Tatiana snickered. “It was a decidedly more ribald retelling.” She erased the woman and redrew her, still impaled but in plank position in mid-air.
“No amount of crunches would get me that core strength.” I patted my much softer belly. “Actually, that doesn’t even look enjoyable.”
Tatiana added lines to indicate the jiggle of the young woman’s boobs. “Don’t knock it till you try it,” she said in her New York accent and turned the woman’s face into her own.
“Fuck me.” I pressed my cool drink against my forehead.
“Don’t be a prude, Miriam.” Tatiana tapped her finger against her martini glass and Vikram lumbered over with a new drink for her. The fact that she knew my name was hardly surprising.

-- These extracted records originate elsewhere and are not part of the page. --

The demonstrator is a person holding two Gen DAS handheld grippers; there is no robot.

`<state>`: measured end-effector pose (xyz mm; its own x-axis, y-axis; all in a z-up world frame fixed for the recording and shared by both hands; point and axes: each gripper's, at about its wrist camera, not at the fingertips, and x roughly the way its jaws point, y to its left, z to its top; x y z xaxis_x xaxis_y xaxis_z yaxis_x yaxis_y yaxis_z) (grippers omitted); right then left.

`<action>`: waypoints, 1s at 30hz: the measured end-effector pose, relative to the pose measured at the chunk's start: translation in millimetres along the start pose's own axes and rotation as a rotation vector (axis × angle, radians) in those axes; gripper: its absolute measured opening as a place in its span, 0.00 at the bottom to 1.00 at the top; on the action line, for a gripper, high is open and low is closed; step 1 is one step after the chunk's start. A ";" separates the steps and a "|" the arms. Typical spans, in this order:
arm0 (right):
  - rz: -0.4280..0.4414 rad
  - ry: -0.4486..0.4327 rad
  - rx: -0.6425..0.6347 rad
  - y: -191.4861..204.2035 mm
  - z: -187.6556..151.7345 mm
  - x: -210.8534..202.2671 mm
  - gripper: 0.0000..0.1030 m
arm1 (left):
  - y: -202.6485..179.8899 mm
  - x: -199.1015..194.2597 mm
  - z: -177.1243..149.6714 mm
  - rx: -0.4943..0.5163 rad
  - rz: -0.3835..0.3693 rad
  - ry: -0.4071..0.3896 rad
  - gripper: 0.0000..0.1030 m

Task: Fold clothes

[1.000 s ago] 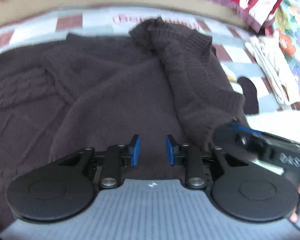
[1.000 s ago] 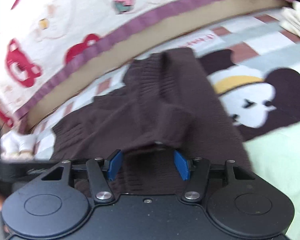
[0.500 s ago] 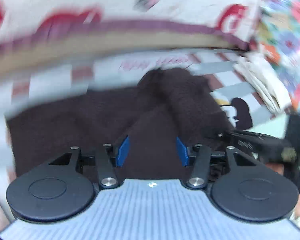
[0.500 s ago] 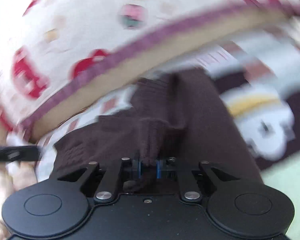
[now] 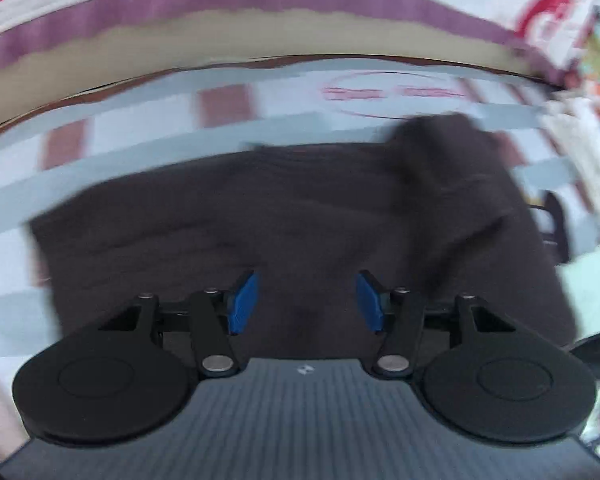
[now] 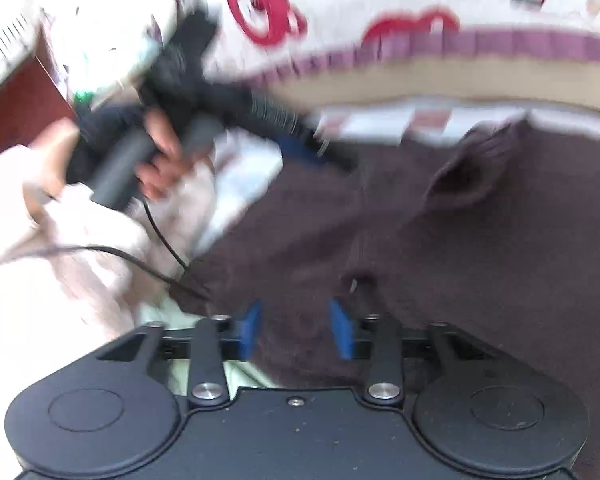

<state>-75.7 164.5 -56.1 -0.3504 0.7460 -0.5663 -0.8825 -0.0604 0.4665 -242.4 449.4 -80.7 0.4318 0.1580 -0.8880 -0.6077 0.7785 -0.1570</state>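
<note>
The dark brown sweater lies spread on the striped bedsheet, its bunched sleeve at the right end. The left hand-held gripper hangs over the sweater's near edge, jaws having just been opening, nothing between them. The right hand-held gripper, right of the sleeve, has likewise just parted, knit between its pads unpinched. Best next: smooth the sleeve flat across the sweater's body before pinching both near corners evenly.
</note>
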 end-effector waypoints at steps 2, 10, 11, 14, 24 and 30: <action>-0.122 -0.048 0.066 -32.6 11.1 -18.5 0.55 | 35.2 1.1 8.9 -0.070 0.045 0.011 0.52; -0.362 -0.049 0.416 -178.8 35.0 -20.5 0.62 | 133.7 27.3 28.1 -0.108 0.129 -0.002 0.56; -0.351 -0.043 0.451 -192.7 35.0 -15.4 0.62 | 138.6 30.2 30.9 -0.106 0.115 0.002 0.56; -0.310 -0.074 0.548 -217.5 28.6 -7.6 0.62 | 140.2 34.1 37.8 0.030 0.088 -0.010 0.59; -0.242 -0.129 0.597 -234.6 24.3 10.8 0.69 | 176.6 54.9 37.3 -0.129 -0.036 0.005 0.72; -0.079 -0.120 0.656 -250.8 26.8 35.4 0.74 | 166.4 63.8 35.2 -0.117 -0.005 0.012 0.81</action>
<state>141.6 223.9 -174.9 -0.2220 0.8028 -0.5534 -0.5171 0.3842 0.7648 -292.6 610.4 -148.3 0.4272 0.1461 -0.8923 -0.6797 0.7027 -0.2103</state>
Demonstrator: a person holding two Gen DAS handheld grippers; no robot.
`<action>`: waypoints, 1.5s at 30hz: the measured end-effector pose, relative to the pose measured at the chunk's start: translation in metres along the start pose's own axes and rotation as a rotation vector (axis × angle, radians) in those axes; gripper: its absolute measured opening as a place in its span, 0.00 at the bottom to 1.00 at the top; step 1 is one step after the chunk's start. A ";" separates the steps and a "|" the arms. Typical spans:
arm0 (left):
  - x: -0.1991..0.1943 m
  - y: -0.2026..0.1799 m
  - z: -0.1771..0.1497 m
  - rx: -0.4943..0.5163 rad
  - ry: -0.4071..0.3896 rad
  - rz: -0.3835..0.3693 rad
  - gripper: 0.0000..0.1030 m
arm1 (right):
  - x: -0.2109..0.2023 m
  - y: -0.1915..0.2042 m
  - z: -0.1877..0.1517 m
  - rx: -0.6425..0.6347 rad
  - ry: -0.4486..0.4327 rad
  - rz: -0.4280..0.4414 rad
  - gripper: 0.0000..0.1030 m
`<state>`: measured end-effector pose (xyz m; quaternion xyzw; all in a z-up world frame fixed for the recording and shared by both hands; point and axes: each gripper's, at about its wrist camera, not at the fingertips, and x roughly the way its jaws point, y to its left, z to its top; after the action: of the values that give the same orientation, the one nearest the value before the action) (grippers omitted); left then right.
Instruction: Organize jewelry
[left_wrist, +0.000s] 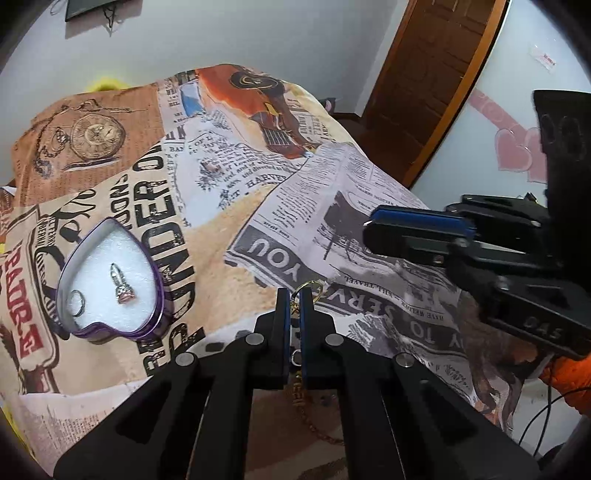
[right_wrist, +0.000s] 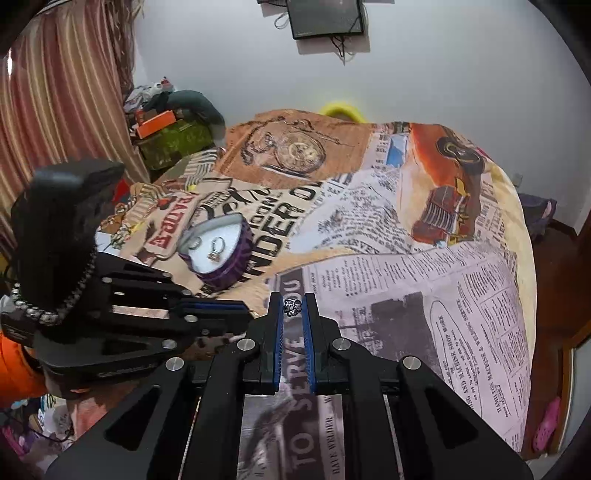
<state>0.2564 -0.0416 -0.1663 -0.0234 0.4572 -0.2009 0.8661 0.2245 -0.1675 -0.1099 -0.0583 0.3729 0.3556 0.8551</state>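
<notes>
A purple heart-shaped box (left_wrist: 110, 280) with white foam lies on the cloth at the left and holds a plain ring (left_wrist: 77, 302) and a stone-set ring (left_wrist: 122, 286). My left gripper (left_wrist: 293, 295) is shut on a gold chain (left_wrist: 301, 402); its gold loop (left_wrist: 314, 286) pokes out past the tips and the rest hangs below. My right gripper (right_wrist: 293, 304) is shut on a small silver jewel (right_wrist: 293, 307) at its tips. In the right wrist view the box (right_wrist: 218, 254) sits left of and beyond the tips, with the left gripper (right_wrist: 245, 310) close at the left. The right gripper (left_wrist: 373, 230) shows at the right of the left wrist view.
A newspaper-print cloth (right_wrist: 406, 266) covers the whole surface and falls away at its right edge. A wooden door (left_wrist: 424, 85) stands at the back right. Striped curtains (right_wrist: 55, 110) and piled clutter (right_wrist: 170, 129) are at the back left. An orange sleeve (right_wrist: 14, 365) is behind the left gripper.
</notes>
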 end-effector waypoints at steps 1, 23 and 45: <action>-0.001 0.001 0.000 -0.003 -0.003 0.000 0.02 | -0.001 0.002 0.001 -0.003 -0.002 0.003 0.09; -0.058 0.040 -0.034 -0.030 -0.058 0.113 0.35 | -0.006 0.047 0.025 -0.059 -0.019 0.020 0.09; -0.071 0.048 -0.060 -0.038 -0.088 0.165 0.38 | 0.010 0.094 0.043 -0.114 0.016 0.066 0.09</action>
<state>0.1888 0.0370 -0.1561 -0.0108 0.4227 -0.1191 0.8984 0.1942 -0.0766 -0.0706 -0.0974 0.3604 0.4038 0.8352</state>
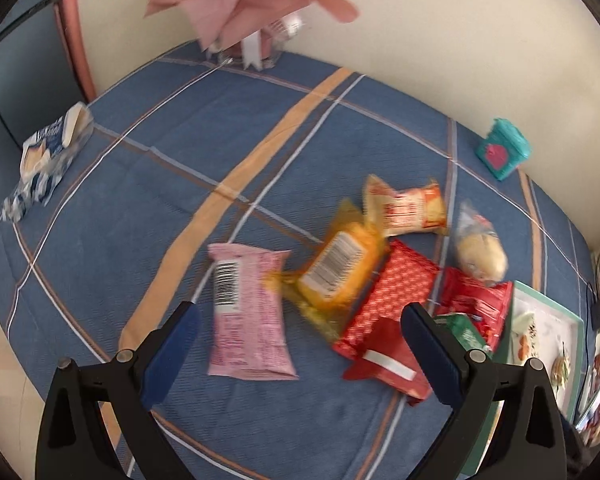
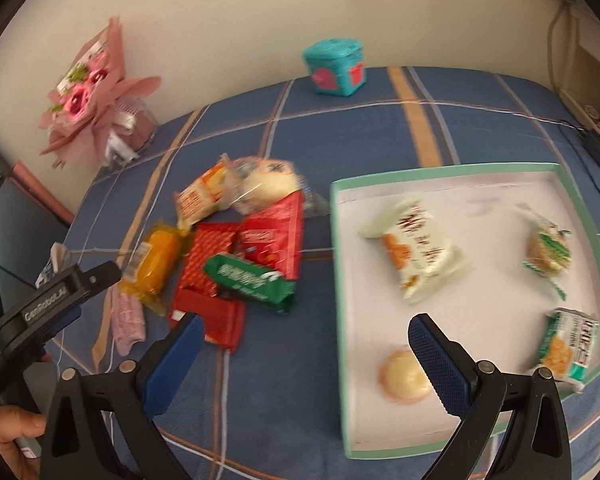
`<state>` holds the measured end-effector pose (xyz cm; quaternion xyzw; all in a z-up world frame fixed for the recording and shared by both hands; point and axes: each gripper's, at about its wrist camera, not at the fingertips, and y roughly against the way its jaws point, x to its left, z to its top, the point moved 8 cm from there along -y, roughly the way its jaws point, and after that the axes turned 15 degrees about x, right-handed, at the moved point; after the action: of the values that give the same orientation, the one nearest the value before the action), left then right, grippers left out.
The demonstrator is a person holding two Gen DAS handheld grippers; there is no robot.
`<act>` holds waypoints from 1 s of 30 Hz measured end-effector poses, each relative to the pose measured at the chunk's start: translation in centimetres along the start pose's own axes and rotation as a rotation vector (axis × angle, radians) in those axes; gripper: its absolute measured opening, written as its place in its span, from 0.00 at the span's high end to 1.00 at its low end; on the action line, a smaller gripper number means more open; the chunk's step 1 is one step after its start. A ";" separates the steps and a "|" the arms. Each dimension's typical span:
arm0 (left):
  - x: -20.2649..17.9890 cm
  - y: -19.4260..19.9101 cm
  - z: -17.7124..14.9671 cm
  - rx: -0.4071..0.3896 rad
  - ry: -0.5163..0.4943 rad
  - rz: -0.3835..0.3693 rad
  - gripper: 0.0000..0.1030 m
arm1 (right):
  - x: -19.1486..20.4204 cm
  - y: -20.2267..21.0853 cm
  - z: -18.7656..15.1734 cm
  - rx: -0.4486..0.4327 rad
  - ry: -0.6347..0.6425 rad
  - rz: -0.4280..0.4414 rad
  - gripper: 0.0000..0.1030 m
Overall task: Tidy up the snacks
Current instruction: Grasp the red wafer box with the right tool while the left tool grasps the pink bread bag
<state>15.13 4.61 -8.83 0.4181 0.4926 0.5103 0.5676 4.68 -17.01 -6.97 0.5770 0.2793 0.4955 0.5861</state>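
Note:
A pile of snacks lies on the blue plaid cloth: a pink packet [image 1: 246, 312], an orange packet [image 1: 340, 268], a red patterned packet [image 1: 384, 312], a green packet [image 2: 248, 278], a red pouch [image 2: 276, 236] and a clear-wrapped bun [image 1: 480, 250]. A white tray with a green rim [image 2: 340, 264] holds several wrapped snacks, among them a white packet [image 2: 418, 250] and a round cake [image 2: 402, 376]. My left gripper [image 1: 300, 344] is open and empty above the pink packet. My right gripper [image 2: 304, 356] is open and empty over the tray's near left edge.
A pink paper bouquet [image 2: 96, 96] stands at the back by the wall. A teal box [image 2: 336, 66] sits at the far edge. A blue-and-white bag [image 1: 48, 160] lies at the cloth's left edge. The other hand-held gripper [image 2: 48, 300] shows at the left.

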 end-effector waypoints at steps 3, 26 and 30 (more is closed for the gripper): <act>1.5 -0.6 0.4 0.023 0.023 0.000 0.03 | 2.2 -1.7 -0.3 0.041 0.023 0.013 0.00; 4.4 -5.7 1.0 0.141 0.044 -0.038 0.19 | 9.4 -9.8 0.7 0.149 -0.002 -0.007 0.18; 4.1 -6.3 0.9 0.158 0.042 -0.061 0.28 | 9.6 -10.1 1.0 0.150 0.016 -0.033 0.28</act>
<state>17.08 7.85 -15.39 0.4356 0.5557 0.4609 0.5377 11.55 -7.15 -14.03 0.6107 0.3299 0.4681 0.5469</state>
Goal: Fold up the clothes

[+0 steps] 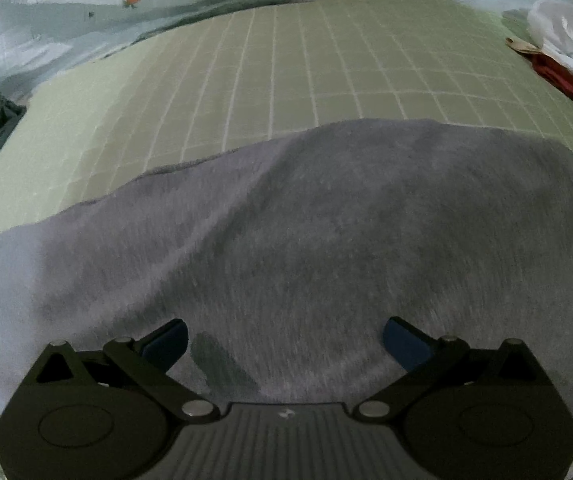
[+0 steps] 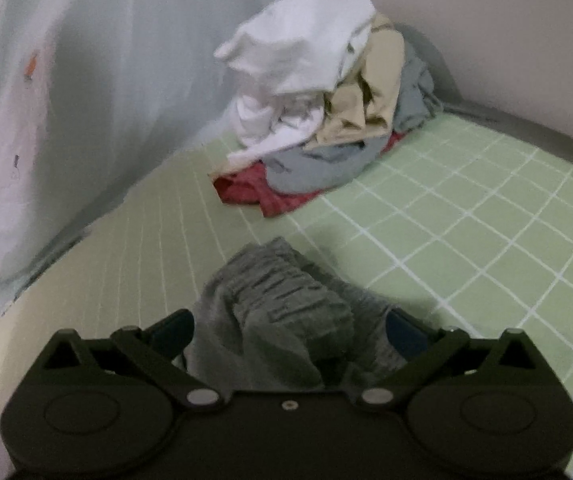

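Right gripper [image 2: 288,332]: jaws standing wide apart, the bunched waistband of the grey garment [image 2: 286,312] lying loose between them.
Left gripper [image 1: 285,338]: jaws spread, hovering over the grey cloth, gripping nothing.
Grey garment: sprawling across the green checked sheet [image 1: 286,68].
Clothes pile [image 2: 318,104]: sitting farther back, by the curtain [image 2: 86,80].

Green checked sheet [image 2: 466,216] lies bare right of the clothes pile [image 2: 318,100]; a carrot-print curtain [image 2: 66,100] walls its left.
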`<state>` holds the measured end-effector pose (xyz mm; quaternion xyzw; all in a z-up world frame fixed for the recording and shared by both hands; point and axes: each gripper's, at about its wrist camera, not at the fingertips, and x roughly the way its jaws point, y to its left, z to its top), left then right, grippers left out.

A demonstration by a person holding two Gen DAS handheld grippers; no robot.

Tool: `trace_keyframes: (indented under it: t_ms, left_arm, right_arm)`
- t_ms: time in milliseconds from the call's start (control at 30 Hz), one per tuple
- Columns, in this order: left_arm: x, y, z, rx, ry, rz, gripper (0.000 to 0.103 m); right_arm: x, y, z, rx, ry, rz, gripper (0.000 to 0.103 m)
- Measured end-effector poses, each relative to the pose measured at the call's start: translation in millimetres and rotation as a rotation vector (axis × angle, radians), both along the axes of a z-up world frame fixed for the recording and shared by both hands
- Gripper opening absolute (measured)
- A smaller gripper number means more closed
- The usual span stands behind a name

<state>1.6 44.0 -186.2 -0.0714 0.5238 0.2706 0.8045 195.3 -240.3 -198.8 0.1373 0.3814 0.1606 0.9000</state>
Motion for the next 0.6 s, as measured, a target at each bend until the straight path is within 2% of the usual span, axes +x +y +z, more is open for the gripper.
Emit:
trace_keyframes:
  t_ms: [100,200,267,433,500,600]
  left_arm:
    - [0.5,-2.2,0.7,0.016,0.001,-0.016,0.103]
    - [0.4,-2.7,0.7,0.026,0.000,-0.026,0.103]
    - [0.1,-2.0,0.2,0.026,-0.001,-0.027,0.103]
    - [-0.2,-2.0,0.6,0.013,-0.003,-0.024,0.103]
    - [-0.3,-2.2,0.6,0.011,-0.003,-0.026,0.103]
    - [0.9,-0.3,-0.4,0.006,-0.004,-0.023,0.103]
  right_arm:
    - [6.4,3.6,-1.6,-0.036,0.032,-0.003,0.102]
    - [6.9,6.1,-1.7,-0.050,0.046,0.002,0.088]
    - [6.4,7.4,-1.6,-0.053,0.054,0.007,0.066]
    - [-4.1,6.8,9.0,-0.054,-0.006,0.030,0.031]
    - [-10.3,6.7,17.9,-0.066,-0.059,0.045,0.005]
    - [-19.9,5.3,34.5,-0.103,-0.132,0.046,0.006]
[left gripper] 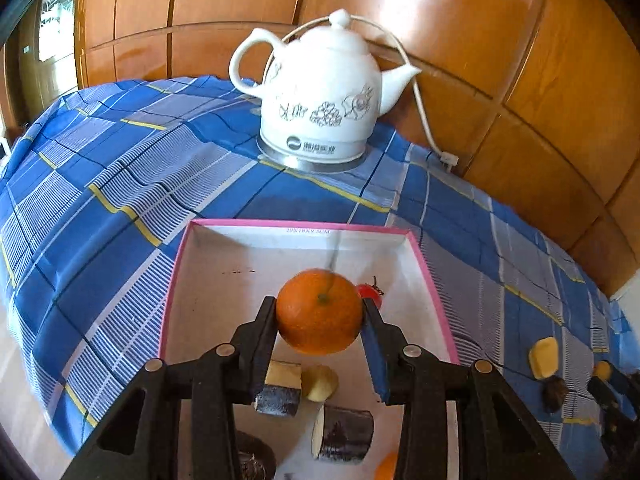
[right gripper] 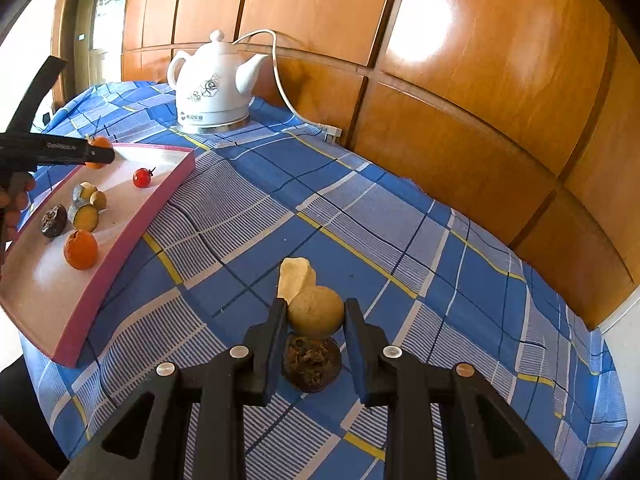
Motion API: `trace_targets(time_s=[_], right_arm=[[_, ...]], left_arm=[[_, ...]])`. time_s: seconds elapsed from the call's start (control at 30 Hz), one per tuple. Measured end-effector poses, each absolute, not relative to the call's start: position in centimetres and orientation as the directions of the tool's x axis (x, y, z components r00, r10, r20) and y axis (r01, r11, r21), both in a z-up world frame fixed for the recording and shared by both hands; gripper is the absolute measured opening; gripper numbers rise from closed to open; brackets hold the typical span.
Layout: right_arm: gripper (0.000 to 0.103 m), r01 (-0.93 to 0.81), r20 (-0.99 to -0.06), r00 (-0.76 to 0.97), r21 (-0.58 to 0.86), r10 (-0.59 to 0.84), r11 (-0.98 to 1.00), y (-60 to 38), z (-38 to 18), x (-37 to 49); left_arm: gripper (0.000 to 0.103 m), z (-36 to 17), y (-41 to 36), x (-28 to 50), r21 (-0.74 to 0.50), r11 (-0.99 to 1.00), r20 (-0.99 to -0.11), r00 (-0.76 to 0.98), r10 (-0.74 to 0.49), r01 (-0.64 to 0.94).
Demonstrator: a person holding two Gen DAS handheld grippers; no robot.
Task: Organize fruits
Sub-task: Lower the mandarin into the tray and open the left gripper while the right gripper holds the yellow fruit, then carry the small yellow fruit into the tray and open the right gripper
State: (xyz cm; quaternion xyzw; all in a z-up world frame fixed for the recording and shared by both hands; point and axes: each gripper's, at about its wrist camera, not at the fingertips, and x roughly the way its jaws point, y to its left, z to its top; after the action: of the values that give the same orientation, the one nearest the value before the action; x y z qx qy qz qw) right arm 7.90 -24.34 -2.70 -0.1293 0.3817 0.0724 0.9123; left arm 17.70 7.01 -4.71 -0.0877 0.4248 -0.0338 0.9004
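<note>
My left gripper (left gripper: pixel 320 308) is shut on an orange (left gripper: pixel 319 312), held above the white box with a pink rim (left gripper: pixel 300 225). In the box lie a cherry tomato (left gripper: pixel 370 294), two dark-skinned pale-fleshed pieces (left gripper: pixel 280 392), a pale chunk (left gripper: pixel 320 382), a second orange (right gripper: pixel 81 249) and a dark fruit half (right gripper: pixel 54 221). My right gripper (right gripper: pixel 316 310) is shut on a round tan fruit (right gripper: pixel 316 316) just over a dark fruit half (right gripper: pixel 312 364) on the blue checked cloth. A pale yellow chunk (right gripper: pixel 296 276) lies right behind it.
A white ceramic kettle (left gripper: pixel 320 96) on a metal base stands at the back of the table, its cord (left gripper: pixel 424 120) running to a plug by the wood-panel wall (right gripper: pixel 480 120). The cloth drops off at the table's left and right edges. A hand (right gripper: pixel 12 208) holds the left gripper.
</note>
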Motion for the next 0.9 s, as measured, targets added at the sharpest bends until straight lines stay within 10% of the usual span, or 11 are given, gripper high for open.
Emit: trace_targets(time_s=[0.9], right_arm=[[0.028, -0.249, -0.713, 0.699, -0.182, 0.047, 0.951, -23.9, -2.6, 7.5]], left_arm=[[0.048, -0.6, 2.8, 7.1, -0.051, 0.997, -0.668, 0.740, -0.076, 0.056]])
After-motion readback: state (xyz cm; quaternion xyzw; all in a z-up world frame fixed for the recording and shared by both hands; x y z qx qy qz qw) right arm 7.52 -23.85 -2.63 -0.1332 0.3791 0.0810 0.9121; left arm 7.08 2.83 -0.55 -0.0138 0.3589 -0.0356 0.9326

“I am sex positive.” I weakly raised a fist. “Sisters are doing it for themselves. Ladies of all ages have needs.” Don’t make me see the grandma sex again. “How about you give me the synopsis?”
The gist of it was that Lilith and Adam produced a bunch of new kids known as Banim Shovavim, the rebellious or wayward children, who had their own type of magic. This time, Lilith hid her offspring so the angels couldn’t find them.
“Adam had magic?” I said. “I kind of assumed it was all from Lilith.”
“Try living nine hundred years without it,” Tatiana said, dryly. “So, what are your specific powers?”
After Eli came out of the closet, I’d spent a lot of time in therapy unpacking my complicated emotions around secrets. Both our romantic and sex life had been good, hadn’t it? What I’d come to realize was that the truth had masked the secret that Eli was bisexual, but preferred men. His love and attraction to me had been real, just not the full truth. Eventually, therapy allowed me to be honest that I’d willfully blinded myself to certain things because I’d so desperately craved the normalcy of a loving nuclear family.